Title: Parallelizing Regulon Organization Analysis using Spark
Date/Time: April 1st, 2017 @ 2:00 PM
Place: 223 Atanasoff Hall
Major Professor: David Fernandez-Baca
Committee Members: Xiaoqui Huang, Eve Wurtele
Markov Chain Clustering is a powerful statistical approach that has been widely applied in the field of bioinformatics. Stijn Van Dongen invented the algorithm at the Center of Mathematics and Computer Science in Netherlands. Mentzen et all, have studied the organization of expression of Arabidopsis genome using MCL and have asserted the importance of the study. Their data set had 22,746 genes which, when pre-processed for clustering will result in a matrix 2 Gigabytes in size on computer memory.
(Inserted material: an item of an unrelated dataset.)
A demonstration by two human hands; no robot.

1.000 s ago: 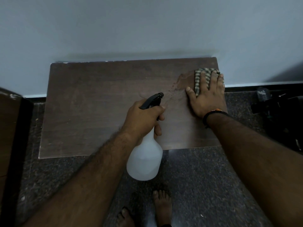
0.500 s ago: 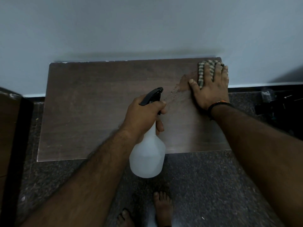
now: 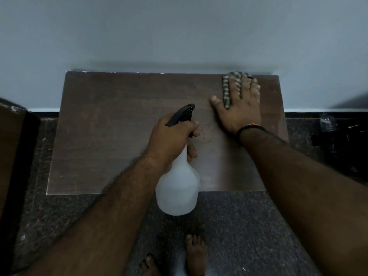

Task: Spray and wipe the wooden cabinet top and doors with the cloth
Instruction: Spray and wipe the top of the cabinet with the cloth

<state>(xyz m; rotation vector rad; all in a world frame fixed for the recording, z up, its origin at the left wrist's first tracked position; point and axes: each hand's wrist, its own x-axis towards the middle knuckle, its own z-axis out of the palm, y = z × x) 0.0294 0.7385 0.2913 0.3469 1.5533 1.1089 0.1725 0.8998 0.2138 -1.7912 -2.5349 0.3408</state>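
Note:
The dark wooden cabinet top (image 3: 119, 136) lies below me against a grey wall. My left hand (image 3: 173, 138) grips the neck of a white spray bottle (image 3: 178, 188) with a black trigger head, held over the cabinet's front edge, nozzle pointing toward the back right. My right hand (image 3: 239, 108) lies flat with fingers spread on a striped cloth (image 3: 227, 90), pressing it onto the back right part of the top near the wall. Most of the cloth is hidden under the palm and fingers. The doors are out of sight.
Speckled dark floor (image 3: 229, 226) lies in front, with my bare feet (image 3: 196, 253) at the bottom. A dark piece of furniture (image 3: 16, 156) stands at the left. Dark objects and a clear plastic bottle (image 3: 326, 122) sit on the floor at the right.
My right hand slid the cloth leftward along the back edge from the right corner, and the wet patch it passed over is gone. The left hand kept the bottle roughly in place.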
Irrespective of the time taken to build this matrix, the time to save this matrix to secondary storage would take days on commodity hardware. With increasing quality of data, the memory requirements for the pre-processing step in itself can grow exponentially. Apache Spark, a framework often used for processing very large data sets, can address the exponentially growing memory needs of this algorithm. We built a system using an MCL Spark library, that can bring down the processing time of the algorithm from days to a matter of minutes. We also built a scalable framework that can execute MCL and provide the necessary data to visualize the results. This system has a programmable web API, which users can leverage to run MCL and visualize the results on their own data sets.